The group ate raw meat and baked testes of blowfish -- known in Japan as fugu -- at an upscale restaurant late Monday in Tsuruoka, an old castle town by the Sea of Japan (East Sea), 350 kilometres (220 miles) north of Tokyo.
They were treated at a hospital for numbness in the hands and legs and other symptoms. One of them was in a critical condition on Tuesday.
"The victims included many public welfare volunteers and a town head. They came to party at the restaurant after a public welfare meeting," a Tsuruoka police spokesman said.
The seven men were aged between 61 and 69, except for a 55-year-old secretary at a community centre.
The restaurant, "Kibunya," did not have a licence from the provincial administration to prepare and serve blowfish, which contains tetrodotoxin in its organs, a powerful neurotoxin that can cause death in minutes.
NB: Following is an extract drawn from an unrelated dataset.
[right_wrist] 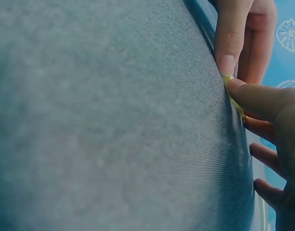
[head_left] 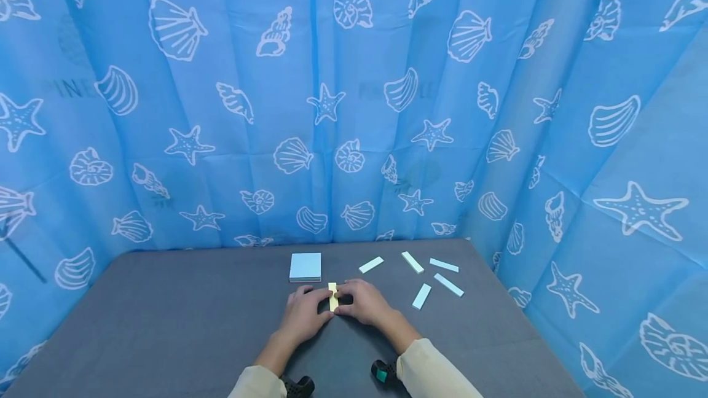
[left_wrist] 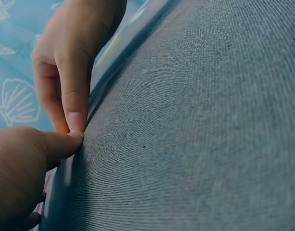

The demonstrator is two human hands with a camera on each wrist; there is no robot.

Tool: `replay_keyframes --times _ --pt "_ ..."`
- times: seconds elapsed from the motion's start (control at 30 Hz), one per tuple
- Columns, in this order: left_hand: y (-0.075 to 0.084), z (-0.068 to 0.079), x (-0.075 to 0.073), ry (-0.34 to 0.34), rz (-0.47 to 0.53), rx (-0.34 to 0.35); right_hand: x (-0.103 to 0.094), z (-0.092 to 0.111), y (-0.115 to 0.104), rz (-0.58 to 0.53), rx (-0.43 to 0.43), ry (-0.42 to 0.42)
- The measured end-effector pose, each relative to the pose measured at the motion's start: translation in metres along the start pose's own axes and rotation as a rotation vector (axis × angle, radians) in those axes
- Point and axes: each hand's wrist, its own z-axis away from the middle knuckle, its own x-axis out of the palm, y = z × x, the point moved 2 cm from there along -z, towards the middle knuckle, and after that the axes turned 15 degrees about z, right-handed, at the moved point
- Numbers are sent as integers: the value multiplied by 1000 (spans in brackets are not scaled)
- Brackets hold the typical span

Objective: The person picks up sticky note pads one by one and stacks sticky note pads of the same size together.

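A small narrow yellow strip stands lengthwise between both hands, close over the grey tabletop. My left hand pinches it from the left with thumb and forefinger. From the other side, my right hand grips it, thumb near the close end and forefinger higher up. In the right wrist view the strip's yellow edge shows by the right thumb, and the left thumb touches its end. The two thumb tips meet in the left wrist view, where the fingers hide most of the strip.
A light blue square block sits just beyond the left hand. Several pale strips lie to the right, among them a pale yellow one and a light blue one. A blue shell-patterned curtain hangs behind the grey table.
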Motion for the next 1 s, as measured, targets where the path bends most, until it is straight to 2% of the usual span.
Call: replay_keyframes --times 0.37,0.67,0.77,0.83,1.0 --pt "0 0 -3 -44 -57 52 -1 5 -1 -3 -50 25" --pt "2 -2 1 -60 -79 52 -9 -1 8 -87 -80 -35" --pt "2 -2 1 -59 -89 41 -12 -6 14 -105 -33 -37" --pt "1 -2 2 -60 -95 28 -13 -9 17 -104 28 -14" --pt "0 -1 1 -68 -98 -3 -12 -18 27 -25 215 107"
Kibunya's owner, Iwao Aizawa, was being questioned by police on suspicion of professional negligence resulting in injuries.
"It is not so common to eat fugu in this region as it is caught in seas farther south. The fish was purchased from an ordinary dealer," the police official said.
Fugu, cooked in a cauldron or eaten in raw slices, is appreciated in Japan as a culinary delight, especially in the cold winter months. Its testes, known as shirako, are praised as creamy and rich in taste.
Blowfish deaths have fallen since 1983 when the health ministry instructed local authorities to ban eating of its dangerous parts. Only licensed chefs are now allowed to serve blowfish.
Six people died of blowfish poisoning in 2002 but since then Japan has seen no more than three deaths a year, according to health ministry statistics.
Blowfish is even called "teppou (gun)" in western Japan for its famous danger. In 1975, renowned kabuki actor Mitsugoro Bando VIII died at the age of 69 from eating a blowfish liver at a restaurant in Kyoto.